Il revient quelques instants plus tard, en short et en chemise, des lunettes de soleil à la mode campées sur le front. Il se sent mieux et apparaît plus détendu. Au vu de ses bras et de ses jambes bronzées, Alain Chabanon ne passe de toute évidence pas son temps au bureau. «En fait, je voulais devenir agriculteur», commence-t-il. «Je rêvais d’élever des vaches tout en haut du plateau de l’Aubrac.» Mais le destin en a voulu autrement. L’agriculture ne fait pourtant pas partie de l’héritage familial. Ses parents étaient enseignants. Des enseignants avec un goût prononcé pour le vin.

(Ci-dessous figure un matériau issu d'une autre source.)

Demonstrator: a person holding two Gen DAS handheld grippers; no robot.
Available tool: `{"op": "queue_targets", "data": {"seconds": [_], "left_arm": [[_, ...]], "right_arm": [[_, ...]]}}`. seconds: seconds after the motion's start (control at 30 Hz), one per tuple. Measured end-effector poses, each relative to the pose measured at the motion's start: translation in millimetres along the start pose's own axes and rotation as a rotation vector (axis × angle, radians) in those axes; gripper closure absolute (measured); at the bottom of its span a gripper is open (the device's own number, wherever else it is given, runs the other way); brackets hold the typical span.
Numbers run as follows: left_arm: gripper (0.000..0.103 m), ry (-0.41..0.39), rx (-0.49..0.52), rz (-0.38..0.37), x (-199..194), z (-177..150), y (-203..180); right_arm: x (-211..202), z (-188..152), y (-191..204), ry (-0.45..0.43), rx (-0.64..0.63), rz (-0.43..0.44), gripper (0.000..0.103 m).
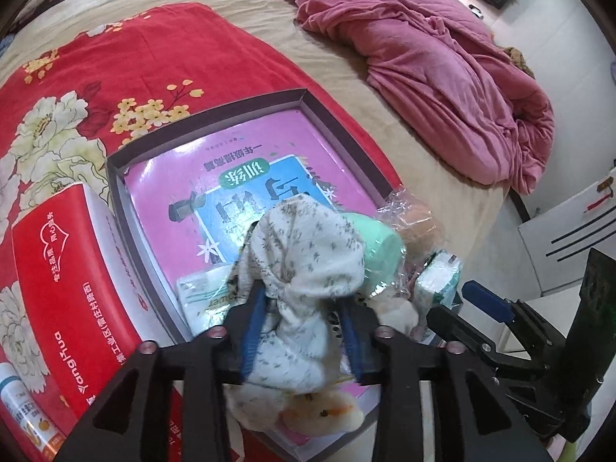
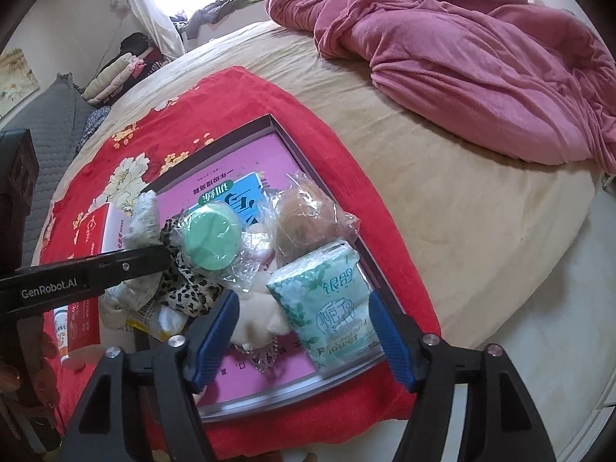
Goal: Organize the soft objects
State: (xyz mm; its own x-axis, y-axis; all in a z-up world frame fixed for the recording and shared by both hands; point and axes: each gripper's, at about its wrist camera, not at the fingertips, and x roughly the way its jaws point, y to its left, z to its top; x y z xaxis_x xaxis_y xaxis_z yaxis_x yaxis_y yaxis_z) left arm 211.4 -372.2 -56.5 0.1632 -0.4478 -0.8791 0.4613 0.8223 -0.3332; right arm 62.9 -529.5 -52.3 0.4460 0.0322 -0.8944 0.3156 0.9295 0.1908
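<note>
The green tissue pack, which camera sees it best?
The right wrist view: the green tissue pack lies whole between the right gripper's open jaws, its print readable. The left wrist view catches only one end, behind crinkled plastic.

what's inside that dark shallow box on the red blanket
In the box: a pink book lining the bottom, with a speckled white cloth, mint-green round thing, crinkled plastic bag, tissue pack and cream plush piled on it. Anything beneath is hidden.

"GenRobot.AI" in white on black arm of left gripper (image 2: 96, 273), "Flower" and 银鸽 on green tissue pack (image 2: 331, 304), "Yanghua" sideways on red box (image 1: 65, 300), upside-down 训练 on pink book (image 1: 246, 171)
</note>
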Motion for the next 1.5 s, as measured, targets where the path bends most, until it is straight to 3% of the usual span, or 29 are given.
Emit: {"op": "queue_targets", "data": {"seconds": [0.33, 0.4, 0.63, 0.73, 1.07, 1.23, 1.5], "left_arm": [[0.057, -0.005, 0.006, -0.008, -3, -1, 0], [0.045, -0.012, 0.013, -0.012, -6, -1, -1], [0.04, -0.032, 0.026, -0.029, -14, 0, -6], [0.029, -0.047, 0.032, -0.042, -21, -1, -9], [0.027, -0.104, 0.028, -0.045, -55, -7, -10], [0.023, -0.147, 0.02, -0.038, -82, -14, -3], [0.023, -0.209, 0.037, 0.019, -127, -36, 5]], "right_arm": [[-1, 3, 0, -0.004, 0.003, -0.022, 0.033], [-3, 4, -1, -0.006, 0.008, -0.025, 0.033], [-11, 9, -1, -0.023, 0.02, -0.031, 0.032], [-17, 11, 0, -0.034, 0.025, -0.039, 0.032], [-33, 14, 5, -0.047, 0.038, -0.066, 0.032], [-46, 14, 12, -0.049, 0.048, -0.09, 0.027], [-71, 6, 39, -0.062, 0.055, -0.082, 0.026]]}}
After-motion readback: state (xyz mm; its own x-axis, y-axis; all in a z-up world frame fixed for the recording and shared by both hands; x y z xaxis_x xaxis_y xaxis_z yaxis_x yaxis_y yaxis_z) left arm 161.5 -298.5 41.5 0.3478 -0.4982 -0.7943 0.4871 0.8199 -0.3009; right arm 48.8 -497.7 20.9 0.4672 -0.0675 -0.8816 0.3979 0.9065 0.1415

A quatorze ans, il participe à des vendanges, les premières, mais pas les dernières comme le montrera l’avenir. C’est l’étincelle. Après quelques stages dans des domaines bordelais, sa décision est prise: il veut devenir 
vigneron. 

Adieu les vaches, bonjour le vin
Il se lance tout de même dans des études d’agronomie à Bordeaux, obtient son diplôme et décide, en 1984, de se spécialiser dans l’œnologie à Montpellier. Il effectue son année d’apprentissage et de compagnonnage chez plusieurs vignerons célèbres, tous des pionniers de la qualité dans leur région, dont Alain Brumont (Madiran) et Comte Peraldi à Ajaccio (Corse). S’en suit un premier poste en tant que directeur d’une petite cave coopérative dans le département du Gard (Crespian-Montmirat), entre Nîmes et Alès. «J’ai accepté ce travail en étant convaincu que l’on pouvait produire des vins d’excellente qualité dans un coin paumé dans lequel personne ne croyait. Cela a été une bonne école!» Il effectue ensuite un changement de direction à 180 degrés: il travaille à l’ambassade de France à Madrid pour soutenir les exportations de vins français. «J’étais très impressionné par les dîners avec les ministres», avoue l’homme en short, et on a, en effet, un peu de mal à imaginer cet ami de la nature en costume-cravate.
Alain ne tient pas à passer son existence dans un bureau. Cependant, il faut des fonds pour acquérir un domaine, lorsqu’on ne peut pas compter sur un héritage. Et de l’argent, le jeune homme en a peu. Il ne lui reste qu’une solution: élaborer du vin là où personne ne veut en faire. «L’idée de devenir le numéro 3564 à Bordeaux ne m’enchantait guère. J’avais d’autres projets en tête. Le Languedoc a commencé à se muer en région viticole moderne au début des années 1990. J’étais certain d’une chose: ici, je pouvais me classer parmi les quatre ou cinq meilleurs domaines en ne comptant que sur mon travail.» C’est ainsi qu’il se résout à publier une annonce en 1991 dans une revue agricole: jeune vigneron cherche vieilles vignes.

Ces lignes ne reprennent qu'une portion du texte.